Cantiques des cantique 2,8-14 et 8,6-7

Le voyage de Marie vers les montagnes de Juda

Saint François de Sales

In Renée Zeller, Florilège de Notre Dame, p. 24s

       Ce ne fut point la curiosité, ni la grossesse d’Elisabeth qui fit entreprendre à Marie ce voyage vers les montagnes de Juda, mais de bien plus belles, plus saintes et très agréables considérations dont je vais vous entretenir dans cette exhortation.

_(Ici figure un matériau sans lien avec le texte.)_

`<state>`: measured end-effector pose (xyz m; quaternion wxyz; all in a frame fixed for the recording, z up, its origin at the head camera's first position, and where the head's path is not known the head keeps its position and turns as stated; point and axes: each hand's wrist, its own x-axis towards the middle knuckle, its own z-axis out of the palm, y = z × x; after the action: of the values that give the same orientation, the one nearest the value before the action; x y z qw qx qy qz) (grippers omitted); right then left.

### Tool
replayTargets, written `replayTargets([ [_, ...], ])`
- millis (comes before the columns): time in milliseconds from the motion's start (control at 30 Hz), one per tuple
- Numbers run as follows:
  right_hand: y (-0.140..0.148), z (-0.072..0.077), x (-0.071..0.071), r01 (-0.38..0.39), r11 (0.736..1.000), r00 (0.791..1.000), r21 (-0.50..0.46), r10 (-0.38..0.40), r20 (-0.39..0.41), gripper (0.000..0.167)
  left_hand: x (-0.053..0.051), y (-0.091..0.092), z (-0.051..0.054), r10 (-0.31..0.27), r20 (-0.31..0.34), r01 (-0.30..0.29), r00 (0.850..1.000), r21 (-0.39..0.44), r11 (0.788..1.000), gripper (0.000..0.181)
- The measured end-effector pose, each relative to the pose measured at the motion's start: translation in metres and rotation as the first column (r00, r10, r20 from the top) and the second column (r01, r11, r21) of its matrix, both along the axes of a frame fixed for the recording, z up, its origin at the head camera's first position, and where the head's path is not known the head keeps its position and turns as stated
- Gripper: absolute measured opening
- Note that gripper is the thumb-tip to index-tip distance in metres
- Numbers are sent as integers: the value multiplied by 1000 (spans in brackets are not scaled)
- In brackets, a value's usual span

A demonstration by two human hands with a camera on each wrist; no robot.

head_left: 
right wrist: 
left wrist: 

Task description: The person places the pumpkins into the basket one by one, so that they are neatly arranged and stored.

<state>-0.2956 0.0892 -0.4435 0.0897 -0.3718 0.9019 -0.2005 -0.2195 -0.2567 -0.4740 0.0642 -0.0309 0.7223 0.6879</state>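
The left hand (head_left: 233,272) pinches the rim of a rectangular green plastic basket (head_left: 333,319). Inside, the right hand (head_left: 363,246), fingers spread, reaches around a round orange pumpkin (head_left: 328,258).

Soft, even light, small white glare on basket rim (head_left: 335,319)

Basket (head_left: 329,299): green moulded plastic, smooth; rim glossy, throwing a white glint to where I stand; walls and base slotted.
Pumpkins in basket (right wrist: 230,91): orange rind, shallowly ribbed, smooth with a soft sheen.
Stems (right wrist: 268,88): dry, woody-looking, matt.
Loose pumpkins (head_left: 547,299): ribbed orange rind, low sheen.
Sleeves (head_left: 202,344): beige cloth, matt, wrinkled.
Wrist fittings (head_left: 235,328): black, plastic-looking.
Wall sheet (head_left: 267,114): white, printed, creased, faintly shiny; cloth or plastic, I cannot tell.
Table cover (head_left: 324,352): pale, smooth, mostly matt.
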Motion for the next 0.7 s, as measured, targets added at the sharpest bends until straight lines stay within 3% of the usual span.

       Premièrement, Marie fut poussée à entreprendre ce voyage par un motif de charité, afin d’aller servir, secourir et soulager Elisabeth, sa cousine, en sa grossesse, et aussi pour voir cette grande merveille et se réjouir avec elle de la grâce que Dieu lui avait faite : lui donner un fils en sa stérilité, la faire concevoir en sa vieillesse, d’autant qu’elle savait bien que c’était alors une chose blâmable que d’être inféconde.

       Secondement, Marie la visita pour lui révéler ce très haut et très incomparable mystère de l’Incarnation qui s’était accompli en elle par l’opération du Saint-Esprit ; elle savait fort bien que sa cousine Elisabeth était une personne juste, bonne, craignant Dieu, et qu’elle désirait grandement la venue du Messie, promis pour venir racheter le monde, et que le temps désiré par les Patriarches et prédit par les Prophètes était advenu.

       Troisièmement, elle y alla pour redonner, par l’entremise de son Fils, la parole à Zacharie, lequel l’avait perdue par son incrédulité, n’ayant pas voulu croire ce que l’ange lui avait dit lorsqu’il lui avait annonçait que sa femme concevrait, en sa vieillesse, un fils qui se nommerait Jean.

       Quatrièmement, Marie savait que cette visite apporterait de nombreuses bénédictions à la maison de Zacharie, lesquelles retomberaient jusqu’à l’enfant qu’attendait Elisabeth, enfant qui serait sanctifié par sa visite.

        Ces raisons, et bien d’autres que je pourrais rapporter, montrent assez que Notre Dame, Notre glorieuse Maîtresse, n’entreprit ce voyage que par un secret désir de Dieu qui voulait, par cette visite, donner le commencement du salut des âmes en sanctifiant l’enfant qu’Elisabeth attendait.